I own a Denon 3808ci and I would imagine it would be THX cert. if Denon paid for that. I would guess most quality audio equipment would meet that standard.

THX certification is not just about power output of the amplifiers, or the quality of the equipment. In order to be THX certified, a receiver must have THX processing. It must use THX's Bass Management scheme, it must have THX Cinema mode, it must have Re-EQ, Decorrelation, Timbre-matching, etc. It can't get certified without those items, and it can't get those items without being certified.

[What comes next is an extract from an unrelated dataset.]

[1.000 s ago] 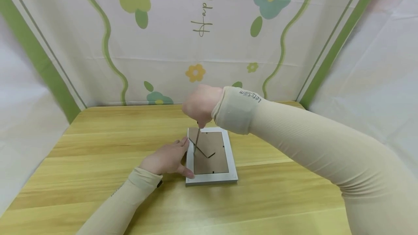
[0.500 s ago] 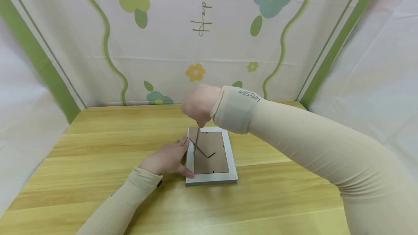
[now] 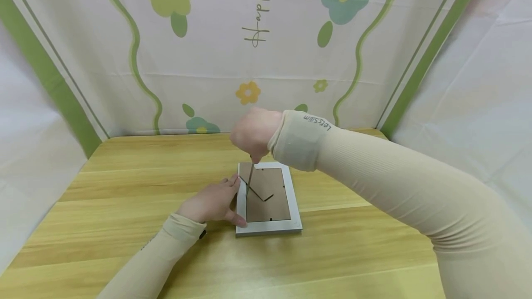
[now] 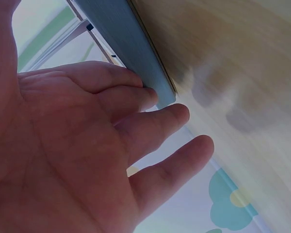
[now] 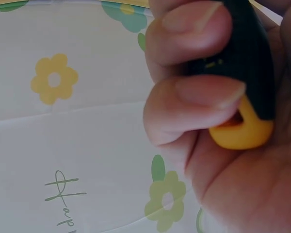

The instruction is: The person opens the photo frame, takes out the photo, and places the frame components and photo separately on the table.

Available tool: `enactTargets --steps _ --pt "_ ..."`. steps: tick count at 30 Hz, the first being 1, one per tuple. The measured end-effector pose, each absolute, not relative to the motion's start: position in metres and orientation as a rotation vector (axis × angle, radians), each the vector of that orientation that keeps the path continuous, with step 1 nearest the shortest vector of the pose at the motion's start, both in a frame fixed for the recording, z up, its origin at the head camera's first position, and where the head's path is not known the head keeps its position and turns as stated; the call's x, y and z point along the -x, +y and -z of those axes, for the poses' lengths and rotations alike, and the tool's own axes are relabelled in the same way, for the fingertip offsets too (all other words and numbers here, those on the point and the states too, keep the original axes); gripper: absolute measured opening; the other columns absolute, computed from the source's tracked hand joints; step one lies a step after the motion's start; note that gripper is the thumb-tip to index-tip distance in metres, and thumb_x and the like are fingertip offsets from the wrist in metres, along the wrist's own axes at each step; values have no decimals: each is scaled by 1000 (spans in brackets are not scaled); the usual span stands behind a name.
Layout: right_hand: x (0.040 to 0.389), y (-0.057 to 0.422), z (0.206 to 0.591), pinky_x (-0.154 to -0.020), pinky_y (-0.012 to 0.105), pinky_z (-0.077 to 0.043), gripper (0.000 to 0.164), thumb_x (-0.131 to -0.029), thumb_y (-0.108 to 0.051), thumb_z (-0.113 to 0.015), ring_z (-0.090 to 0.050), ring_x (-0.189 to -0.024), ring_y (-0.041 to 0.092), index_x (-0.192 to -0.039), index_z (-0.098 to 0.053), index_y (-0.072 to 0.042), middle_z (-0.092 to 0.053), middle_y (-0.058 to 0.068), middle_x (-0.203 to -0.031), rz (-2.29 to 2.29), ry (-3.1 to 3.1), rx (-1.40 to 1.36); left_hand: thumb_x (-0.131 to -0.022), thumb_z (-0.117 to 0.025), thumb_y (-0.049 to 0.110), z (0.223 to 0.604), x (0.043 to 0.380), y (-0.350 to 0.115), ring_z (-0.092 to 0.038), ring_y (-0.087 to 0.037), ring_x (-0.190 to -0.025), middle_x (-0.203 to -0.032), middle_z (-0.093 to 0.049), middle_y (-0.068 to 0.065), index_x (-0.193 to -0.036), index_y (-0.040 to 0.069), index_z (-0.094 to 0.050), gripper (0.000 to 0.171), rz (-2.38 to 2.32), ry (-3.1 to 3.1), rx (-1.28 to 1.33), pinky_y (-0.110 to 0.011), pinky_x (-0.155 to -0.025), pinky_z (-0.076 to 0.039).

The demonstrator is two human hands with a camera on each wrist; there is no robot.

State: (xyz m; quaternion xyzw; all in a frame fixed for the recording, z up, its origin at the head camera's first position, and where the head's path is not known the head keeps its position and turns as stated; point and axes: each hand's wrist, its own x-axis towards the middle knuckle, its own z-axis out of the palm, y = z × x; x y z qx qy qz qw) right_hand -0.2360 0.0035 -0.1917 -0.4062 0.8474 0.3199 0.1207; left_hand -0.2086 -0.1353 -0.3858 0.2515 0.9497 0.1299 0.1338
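A picture frame (image 3: 294,204) with a white-grey border lies with its back up on the table. Its brown backing board (image 3: 268,211) carries small black tabs and a thin dark angled line. My right hand (image 3: 254,134) grips a screwdriver by its black and yellow handle (image 5: 254,63). Its metal shaft (image 3: 250,180) slants down, the tip at the inner left edge of the border. My left hand (image 3: 212,201) rests against the frame's left side, thumb on the lower left corner. In the left wrist view, its loosely extended fingers (image 4: 160,128) lie by the frame's side.
The wooden table (image 3: 357,253) extends around the frame on all sides. Behind it hangs a white cloth (image 3: 199,59) with printed flowers and green bands, and pale cloth covers both sides.
Both hands, the screwdriver and the picture frame stay in nearly the same place. Only a very slight shift of the whole head view shows.
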Motion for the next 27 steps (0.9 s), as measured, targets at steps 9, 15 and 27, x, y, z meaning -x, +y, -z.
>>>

From the article linked by Steve and I:
Quote:
What is absolutely key here is that these are not simply "minimums" a product must meet, but many are actually design considerations. For example, the line level outputs must not only meet a certain voltage capability, but their output voltage must be a certain level relative to an input signal, be it analog or digital.


Things like this are important because not only must each THX piece be excellent at what it does, but it must also work in concert with the other pieces to create a synergistic whole. By predetermining the output voltage for a reference level signal, as well as the output impedance, the amplifiers (which we'll talk about in a minute) can be designed and spec'ed in anticipation of that output, and the S/N performance of the WHOLE system is assured, without any "matching" effort required by you, the end user. THX controllers are a perfect match for THX amplifiers, end of story. You can think of this in terms of dynamic range windows: when they all line up, you get maximum performance all the way through.

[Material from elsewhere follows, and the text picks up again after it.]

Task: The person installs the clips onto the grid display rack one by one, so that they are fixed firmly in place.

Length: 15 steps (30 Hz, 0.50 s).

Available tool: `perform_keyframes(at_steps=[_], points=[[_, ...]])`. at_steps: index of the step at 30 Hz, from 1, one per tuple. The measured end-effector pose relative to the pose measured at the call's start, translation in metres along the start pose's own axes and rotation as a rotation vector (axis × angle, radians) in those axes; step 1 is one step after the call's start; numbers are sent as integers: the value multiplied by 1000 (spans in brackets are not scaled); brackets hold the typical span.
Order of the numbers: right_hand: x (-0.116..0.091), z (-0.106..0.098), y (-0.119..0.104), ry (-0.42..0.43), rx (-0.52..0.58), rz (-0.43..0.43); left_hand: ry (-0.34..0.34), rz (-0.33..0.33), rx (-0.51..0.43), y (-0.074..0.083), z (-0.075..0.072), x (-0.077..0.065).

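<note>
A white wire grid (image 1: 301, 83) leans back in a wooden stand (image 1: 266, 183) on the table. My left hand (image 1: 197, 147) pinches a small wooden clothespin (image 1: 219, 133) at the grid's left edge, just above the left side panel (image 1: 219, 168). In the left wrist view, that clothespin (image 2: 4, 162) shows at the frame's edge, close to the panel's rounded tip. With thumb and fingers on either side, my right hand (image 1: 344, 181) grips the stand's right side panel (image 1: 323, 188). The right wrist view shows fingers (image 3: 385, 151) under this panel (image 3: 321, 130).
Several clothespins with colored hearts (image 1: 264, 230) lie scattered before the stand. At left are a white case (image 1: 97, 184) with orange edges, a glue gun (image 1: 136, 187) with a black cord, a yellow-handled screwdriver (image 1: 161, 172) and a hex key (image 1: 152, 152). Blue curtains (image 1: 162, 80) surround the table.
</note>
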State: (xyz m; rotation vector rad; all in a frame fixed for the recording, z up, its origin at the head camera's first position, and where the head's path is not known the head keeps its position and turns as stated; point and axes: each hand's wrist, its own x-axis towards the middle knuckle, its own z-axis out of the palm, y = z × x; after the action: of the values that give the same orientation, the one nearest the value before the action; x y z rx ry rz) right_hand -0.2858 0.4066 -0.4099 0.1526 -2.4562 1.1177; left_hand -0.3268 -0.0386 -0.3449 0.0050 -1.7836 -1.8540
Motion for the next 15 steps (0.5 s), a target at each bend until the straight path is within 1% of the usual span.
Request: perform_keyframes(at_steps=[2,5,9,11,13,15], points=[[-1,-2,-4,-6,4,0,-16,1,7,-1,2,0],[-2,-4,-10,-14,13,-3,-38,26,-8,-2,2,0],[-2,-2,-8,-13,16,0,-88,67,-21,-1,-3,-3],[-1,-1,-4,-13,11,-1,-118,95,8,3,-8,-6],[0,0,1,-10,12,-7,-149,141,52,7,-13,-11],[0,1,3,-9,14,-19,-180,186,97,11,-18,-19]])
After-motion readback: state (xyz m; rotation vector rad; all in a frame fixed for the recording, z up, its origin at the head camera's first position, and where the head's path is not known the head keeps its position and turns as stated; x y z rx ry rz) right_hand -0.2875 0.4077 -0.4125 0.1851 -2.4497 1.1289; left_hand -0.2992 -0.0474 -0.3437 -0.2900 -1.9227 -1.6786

The second, somewhat distinct aspect of certification of a THX Controller is the inclusion and implementation of various design features, including the THX Post-Processes. Here we are starting to get into what I was previously saying about THX addressing the realities of home theater.

Also, here is the list of what is measured in a THX controller:

Metrics Tested on THX Controllers:


Reference Output Voltage

Voltage Gain

Input Impedance

Gain Control Range

Gain Tracking of the Master Gain Control

Overload Source Voltage

D.C. Bias Current at the Input

Maximum Output Voltage of Low-Level Outputs

Output Source Impedance

Polarity

D.C. Offset at the Output

Frequency Response Deviation

Signal Time Delay

Noise Output Voltage

Input Level Indicator (Clipping Indicator)

Video Path Switching

Video Level

Sync Level

Bar Tilt

Pulse/Bar Ration

K-Factor (K-2T)

Frequency Response Amplitude (0.5 to 4.2 MHz)

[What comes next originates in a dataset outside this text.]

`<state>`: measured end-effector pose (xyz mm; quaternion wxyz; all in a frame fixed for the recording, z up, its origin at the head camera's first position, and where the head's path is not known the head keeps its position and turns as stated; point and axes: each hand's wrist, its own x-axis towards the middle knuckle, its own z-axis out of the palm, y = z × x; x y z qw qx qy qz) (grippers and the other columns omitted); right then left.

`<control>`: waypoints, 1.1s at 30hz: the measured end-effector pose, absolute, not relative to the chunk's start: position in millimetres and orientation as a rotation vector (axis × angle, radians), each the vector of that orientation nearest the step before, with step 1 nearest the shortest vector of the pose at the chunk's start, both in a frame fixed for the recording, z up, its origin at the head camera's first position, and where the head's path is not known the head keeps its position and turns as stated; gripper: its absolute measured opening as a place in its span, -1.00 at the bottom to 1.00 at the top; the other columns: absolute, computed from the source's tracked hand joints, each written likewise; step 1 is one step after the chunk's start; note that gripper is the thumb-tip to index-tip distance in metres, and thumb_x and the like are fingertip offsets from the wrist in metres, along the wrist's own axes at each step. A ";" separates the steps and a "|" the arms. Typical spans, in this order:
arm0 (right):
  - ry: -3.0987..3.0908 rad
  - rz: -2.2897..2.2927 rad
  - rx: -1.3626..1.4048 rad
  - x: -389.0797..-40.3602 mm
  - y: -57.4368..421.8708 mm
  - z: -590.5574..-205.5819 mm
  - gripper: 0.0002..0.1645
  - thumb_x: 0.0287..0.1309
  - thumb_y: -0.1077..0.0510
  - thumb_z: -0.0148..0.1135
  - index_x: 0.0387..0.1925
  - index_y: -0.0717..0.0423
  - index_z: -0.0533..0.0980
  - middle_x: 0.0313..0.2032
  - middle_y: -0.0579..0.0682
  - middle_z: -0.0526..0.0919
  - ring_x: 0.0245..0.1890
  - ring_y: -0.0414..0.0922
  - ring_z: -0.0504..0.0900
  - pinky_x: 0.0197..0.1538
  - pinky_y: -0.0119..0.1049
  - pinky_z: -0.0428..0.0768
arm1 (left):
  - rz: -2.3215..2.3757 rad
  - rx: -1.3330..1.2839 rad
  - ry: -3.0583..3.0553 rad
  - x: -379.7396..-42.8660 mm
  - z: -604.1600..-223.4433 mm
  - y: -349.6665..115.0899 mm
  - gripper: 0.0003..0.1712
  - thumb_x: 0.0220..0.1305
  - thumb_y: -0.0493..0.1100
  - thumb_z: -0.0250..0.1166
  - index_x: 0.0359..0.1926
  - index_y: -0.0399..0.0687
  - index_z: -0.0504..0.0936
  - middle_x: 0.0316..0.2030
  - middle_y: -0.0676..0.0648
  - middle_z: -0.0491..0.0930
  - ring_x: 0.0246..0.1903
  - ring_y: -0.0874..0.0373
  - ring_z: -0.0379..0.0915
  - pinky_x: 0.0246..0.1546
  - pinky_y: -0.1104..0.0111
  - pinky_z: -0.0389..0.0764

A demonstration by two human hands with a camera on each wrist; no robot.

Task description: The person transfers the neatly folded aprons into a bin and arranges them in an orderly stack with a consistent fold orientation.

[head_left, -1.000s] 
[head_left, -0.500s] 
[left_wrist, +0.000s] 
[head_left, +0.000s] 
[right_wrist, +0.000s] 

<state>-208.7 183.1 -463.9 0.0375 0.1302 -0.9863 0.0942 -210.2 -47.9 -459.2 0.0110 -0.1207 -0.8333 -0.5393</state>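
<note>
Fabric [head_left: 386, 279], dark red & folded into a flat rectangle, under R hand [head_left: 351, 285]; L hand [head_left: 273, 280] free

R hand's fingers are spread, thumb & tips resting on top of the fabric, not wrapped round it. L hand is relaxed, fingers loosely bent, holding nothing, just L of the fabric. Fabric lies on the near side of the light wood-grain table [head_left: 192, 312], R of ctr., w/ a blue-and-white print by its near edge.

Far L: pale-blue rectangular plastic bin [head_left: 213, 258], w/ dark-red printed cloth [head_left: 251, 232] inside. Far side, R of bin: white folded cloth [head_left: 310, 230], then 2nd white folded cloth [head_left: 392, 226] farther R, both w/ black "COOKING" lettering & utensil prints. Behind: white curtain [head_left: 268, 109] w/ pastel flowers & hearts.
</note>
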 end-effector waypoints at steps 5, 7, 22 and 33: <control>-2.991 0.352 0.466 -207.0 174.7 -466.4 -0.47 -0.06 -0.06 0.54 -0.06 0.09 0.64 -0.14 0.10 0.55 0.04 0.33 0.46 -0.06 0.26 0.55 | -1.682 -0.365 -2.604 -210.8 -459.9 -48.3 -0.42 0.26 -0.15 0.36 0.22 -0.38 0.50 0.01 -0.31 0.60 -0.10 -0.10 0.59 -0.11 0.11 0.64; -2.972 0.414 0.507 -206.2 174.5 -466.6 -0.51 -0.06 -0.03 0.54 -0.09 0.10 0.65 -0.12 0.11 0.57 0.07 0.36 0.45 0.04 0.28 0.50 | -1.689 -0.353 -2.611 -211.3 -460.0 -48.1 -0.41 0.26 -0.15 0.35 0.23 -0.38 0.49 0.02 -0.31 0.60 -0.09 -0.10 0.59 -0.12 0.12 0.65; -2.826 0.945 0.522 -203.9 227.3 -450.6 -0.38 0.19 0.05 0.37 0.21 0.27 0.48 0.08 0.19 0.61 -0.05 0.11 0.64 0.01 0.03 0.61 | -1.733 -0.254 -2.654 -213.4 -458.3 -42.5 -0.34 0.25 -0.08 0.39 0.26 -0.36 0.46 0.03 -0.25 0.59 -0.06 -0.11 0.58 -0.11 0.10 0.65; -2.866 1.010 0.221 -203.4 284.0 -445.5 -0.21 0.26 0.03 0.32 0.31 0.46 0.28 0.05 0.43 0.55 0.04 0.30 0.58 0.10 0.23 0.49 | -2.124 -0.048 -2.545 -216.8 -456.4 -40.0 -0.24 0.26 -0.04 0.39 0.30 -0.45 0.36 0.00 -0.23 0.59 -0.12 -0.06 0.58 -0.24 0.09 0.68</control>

Group delay (0.5 to 4.2 MHz)

Chroma Gain

Chroma Delay

Differential Gain

Differential Phase

Noise

Video Conversion

Harmonic Distortion and Noise

Difference-Frequency Distortion

Dynamic Range

Digital Data Sampling Rate Support

Input Mode Control and User Interface Design

Input Mode Switching

Automatic Detection of Data Types

Output Modes and Post Processing

Equalization and Tone Controls

Signal Headroom

Bass Management

Filter Characteristics

LFE Channel Level Scaling

Loudspeaker Position Time Synchronization

Auto Calibration

Auto Setup

Output Levels

Dialogue Normalization


It's a *lot* more than just measuring the power output of the amps.